What is being asked | Please tally the lines of the records that contain "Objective" and send back only the total.

Dataset records |
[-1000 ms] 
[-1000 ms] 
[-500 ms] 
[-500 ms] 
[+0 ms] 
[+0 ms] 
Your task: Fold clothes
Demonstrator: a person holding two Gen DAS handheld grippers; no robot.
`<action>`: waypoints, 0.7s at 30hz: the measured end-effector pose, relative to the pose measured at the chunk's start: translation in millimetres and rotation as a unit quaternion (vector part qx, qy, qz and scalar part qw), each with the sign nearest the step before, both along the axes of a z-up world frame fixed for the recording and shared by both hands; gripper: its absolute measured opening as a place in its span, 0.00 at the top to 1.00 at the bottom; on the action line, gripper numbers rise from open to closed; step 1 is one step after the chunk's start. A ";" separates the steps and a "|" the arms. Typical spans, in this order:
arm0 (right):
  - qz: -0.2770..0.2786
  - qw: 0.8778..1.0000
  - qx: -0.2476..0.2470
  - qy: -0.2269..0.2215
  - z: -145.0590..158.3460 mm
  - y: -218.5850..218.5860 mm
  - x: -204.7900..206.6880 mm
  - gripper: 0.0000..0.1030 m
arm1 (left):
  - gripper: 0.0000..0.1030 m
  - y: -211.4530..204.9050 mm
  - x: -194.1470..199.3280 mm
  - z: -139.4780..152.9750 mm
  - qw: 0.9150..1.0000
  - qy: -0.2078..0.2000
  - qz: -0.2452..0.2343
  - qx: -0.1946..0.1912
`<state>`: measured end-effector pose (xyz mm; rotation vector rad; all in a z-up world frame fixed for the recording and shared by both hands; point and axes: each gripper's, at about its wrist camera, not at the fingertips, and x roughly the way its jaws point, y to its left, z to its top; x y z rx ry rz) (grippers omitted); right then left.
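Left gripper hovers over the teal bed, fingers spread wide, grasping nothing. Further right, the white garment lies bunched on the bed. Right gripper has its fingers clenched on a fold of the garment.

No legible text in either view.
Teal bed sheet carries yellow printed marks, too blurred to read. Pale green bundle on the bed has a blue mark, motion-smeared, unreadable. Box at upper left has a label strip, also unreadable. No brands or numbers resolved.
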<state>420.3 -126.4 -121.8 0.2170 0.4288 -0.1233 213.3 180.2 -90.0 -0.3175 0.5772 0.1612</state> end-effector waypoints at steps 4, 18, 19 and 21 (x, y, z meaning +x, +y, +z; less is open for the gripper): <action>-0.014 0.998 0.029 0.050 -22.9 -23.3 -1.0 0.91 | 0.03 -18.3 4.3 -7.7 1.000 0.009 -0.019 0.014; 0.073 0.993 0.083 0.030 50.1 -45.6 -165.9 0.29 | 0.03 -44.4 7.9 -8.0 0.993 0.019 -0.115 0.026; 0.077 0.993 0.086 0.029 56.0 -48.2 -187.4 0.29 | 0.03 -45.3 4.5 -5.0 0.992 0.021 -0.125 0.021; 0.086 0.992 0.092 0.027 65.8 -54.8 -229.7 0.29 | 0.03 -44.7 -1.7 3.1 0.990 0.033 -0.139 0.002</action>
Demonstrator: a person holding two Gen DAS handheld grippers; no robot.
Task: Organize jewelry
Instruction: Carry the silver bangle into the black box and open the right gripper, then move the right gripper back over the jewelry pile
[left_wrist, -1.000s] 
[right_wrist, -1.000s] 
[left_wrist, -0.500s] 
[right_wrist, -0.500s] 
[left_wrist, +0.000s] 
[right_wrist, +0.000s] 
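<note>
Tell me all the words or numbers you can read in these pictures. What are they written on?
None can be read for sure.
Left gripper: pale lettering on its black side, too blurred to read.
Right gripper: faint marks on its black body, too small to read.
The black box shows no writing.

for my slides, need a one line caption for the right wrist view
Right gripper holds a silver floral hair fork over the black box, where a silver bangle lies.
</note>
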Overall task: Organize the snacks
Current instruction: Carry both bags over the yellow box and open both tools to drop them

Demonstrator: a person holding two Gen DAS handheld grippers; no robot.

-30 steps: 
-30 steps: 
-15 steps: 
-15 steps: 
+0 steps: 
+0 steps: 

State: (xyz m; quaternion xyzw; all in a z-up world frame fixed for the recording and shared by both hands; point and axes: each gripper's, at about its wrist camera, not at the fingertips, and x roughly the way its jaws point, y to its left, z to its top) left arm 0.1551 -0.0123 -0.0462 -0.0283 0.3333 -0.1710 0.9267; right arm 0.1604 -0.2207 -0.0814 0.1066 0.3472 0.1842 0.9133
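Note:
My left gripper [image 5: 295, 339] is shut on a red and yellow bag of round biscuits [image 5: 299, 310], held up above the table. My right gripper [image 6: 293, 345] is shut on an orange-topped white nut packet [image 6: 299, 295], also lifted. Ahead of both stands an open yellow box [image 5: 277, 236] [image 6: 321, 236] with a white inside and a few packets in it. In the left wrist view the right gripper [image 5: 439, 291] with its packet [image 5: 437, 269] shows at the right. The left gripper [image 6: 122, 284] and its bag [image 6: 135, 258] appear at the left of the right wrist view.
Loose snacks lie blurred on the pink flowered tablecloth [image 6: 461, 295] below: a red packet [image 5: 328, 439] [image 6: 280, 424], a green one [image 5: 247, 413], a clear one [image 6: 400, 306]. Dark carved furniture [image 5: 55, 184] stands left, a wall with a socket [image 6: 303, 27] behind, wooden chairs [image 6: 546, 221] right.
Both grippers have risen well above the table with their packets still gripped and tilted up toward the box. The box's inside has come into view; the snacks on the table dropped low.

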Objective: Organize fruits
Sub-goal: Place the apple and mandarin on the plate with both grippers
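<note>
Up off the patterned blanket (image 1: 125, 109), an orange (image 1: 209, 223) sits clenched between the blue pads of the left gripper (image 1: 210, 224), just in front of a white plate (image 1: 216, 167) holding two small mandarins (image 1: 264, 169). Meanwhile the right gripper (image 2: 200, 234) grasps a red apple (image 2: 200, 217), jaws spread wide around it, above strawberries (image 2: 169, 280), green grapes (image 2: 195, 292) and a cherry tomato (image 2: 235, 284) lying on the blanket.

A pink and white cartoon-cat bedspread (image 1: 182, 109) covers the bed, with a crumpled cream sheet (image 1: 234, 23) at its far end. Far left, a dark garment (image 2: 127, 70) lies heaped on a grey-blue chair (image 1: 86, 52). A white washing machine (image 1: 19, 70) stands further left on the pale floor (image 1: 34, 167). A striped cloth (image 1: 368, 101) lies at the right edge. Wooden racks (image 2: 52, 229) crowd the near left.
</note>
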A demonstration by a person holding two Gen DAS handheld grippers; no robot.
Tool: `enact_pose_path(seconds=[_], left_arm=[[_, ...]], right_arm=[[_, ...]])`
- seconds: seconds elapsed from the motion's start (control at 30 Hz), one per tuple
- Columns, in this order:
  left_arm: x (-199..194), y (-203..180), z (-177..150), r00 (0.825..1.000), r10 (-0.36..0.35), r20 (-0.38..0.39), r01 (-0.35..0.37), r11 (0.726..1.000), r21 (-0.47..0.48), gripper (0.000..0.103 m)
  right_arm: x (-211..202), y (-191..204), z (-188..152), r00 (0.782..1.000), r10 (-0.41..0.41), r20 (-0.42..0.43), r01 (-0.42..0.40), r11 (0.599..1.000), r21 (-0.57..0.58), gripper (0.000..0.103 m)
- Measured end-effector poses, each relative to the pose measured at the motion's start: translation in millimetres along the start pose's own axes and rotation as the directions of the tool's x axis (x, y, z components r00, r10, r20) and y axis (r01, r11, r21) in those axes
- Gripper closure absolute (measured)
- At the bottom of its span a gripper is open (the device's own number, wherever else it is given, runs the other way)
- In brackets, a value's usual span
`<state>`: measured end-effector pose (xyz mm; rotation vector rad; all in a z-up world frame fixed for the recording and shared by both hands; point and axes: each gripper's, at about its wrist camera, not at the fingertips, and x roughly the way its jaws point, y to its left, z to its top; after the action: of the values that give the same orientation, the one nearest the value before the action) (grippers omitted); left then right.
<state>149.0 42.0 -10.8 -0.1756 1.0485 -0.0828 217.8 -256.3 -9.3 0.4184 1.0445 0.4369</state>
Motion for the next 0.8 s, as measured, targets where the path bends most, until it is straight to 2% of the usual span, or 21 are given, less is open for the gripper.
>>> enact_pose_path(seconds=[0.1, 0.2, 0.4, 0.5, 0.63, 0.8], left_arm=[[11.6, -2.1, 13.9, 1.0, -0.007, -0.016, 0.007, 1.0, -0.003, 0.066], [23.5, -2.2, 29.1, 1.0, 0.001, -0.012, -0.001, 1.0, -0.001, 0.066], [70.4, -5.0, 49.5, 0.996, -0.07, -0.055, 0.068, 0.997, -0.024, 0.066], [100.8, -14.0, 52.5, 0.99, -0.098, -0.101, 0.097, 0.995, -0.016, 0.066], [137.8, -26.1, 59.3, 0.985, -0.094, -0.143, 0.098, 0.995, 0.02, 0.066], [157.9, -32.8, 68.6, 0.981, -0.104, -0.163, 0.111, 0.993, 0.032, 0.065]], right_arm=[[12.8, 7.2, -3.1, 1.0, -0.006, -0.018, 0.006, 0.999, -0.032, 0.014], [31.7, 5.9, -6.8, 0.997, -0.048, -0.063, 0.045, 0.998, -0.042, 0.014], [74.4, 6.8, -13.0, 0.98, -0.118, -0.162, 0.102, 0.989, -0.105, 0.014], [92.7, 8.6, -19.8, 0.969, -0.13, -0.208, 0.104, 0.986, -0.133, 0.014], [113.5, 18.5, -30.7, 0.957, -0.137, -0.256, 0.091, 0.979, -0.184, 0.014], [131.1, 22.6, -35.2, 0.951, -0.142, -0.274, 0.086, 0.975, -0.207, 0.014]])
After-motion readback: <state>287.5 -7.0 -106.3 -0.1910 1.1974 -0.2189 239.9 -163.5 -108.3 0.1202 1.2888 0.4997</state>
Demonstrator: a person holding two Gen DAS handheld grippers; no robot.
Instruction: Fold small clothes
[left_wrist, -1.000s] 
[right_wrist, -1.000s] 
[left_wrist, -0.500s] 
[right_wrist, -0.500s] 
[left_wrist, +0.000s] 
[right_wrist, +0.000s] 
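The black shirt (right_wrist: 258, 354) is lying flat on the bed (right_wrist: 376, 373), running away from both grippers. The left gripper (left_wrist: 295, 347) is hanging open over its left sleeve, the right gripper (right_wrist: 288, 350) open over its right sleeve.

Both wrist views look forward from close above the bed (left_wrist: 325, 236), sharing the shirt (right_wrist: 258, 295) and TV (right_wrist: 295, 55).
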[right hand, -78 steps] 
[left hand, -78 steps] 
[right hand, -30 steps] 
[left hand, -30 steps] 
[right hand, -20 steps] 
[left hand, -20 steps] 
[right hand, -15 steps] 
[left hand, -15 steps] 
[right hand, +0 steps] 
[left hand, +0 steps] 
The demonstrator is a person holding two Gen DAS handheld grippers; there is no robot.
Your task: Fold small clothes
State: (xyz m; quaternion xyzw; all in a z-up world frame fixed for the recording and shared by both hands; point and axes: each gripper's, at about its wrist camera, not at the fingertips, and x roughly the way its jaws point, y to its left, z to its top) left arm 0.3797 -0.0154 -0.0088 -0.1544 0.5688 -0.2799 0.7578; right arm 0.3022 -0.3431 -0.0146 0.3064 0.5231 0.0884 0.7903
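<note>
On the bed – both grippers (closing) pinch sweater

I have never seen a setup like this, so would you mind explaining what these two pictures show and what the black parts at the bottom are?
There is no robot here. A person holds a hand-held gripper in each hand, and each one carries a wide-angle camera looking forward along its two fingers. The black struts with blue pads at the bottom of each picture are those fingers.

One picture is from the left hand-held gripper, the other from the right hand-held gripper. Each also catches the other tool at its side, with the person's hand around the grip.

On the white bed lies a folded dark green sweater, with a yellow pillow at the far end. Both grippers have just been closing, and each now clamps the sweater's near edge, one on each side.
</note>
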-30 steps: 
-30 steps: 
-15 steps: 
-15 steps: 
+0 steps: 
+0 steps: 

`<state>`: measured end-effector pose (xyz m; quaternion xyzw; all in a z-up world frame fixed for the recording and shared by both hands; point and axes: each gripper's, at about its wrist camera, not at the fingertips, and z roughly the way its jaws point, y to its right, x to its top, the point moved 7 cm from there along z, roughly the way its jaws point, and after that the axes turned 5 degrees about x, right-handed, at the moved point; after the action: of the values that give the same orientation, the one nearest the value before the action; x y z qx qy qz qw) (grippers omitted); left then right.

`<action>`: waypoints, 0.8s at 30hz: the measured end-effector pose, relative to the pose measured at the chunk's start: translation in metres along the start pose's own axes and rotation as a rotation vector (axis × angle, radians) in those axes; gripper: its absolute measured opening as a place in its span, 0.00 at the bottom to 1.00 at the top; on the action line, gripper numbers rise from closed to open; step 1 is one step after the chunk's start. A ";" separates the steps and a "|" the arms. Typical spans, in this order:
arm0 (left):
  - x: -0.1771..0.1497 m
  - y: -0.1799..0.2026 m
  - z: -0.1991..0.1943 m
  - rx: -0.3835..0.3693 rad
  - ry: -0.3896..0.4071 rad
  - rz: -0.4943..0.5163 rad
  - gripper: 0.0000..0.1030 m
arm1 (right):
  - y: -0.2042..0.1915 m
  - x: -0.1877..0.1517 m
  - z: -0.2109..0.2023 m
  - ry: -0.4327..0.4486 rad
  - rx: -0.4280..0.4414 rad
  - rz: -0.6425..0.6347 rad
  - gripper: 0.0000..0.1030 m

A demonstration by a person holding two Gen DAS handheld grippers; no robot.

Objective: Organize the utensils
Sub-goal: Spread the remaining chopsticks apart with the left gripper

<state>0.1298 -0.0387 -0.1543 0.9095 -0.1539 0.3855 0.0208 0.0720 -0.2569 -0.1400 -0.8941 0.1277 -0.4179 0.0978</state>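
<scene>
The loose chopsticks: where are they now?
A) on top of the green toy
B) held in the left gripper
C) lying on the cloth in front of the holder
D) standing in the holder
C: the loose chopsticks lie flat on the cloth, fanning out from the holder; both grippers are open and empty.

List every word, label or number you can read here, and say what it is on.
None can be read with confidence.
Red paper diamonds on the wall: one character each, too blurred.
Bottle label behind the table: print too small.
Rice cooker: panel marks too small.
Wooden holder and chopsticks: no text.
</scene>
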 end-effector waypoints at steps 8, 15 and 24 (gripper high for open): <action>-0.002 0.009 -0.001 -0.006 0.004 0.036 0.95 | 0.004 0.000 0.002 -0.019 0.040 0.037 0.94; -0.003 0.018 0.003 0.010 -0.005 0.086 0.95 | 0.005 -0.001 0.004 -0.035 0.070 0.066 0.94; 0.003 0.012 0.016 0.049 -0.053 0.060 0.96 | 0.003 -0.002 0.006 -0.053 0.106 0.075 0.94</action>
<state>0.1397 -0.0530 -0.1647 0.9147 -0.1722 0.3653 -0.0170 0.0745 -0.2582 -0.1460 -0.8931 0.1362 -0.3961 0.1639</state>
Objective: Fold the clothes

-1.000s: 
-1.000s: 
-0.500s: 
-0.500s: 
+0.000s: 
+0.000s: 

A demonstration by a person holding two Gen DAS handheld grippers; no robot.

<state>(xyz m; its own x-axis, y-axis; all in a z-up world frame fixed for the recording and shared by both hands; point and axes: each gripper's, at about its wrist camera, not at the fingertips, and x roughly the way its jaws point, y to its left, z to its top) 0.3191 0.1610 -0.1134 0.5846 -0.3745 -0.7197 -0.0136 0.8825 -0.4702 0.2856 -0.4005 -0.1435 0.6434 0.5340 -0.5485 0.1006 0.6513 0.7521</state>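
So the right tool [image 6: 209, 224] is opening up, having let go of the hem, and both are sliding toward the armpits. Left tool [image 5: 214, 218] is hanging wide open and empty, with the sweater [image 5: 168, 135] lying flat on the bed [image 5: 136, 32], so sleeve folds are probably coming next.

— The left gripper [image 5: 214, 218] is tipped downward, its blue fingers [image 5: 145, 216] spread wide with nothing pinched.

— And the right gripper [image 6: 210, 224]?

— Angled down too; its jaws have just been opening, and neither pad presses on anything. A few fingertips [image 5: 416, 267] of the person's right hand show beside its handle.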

Output | 3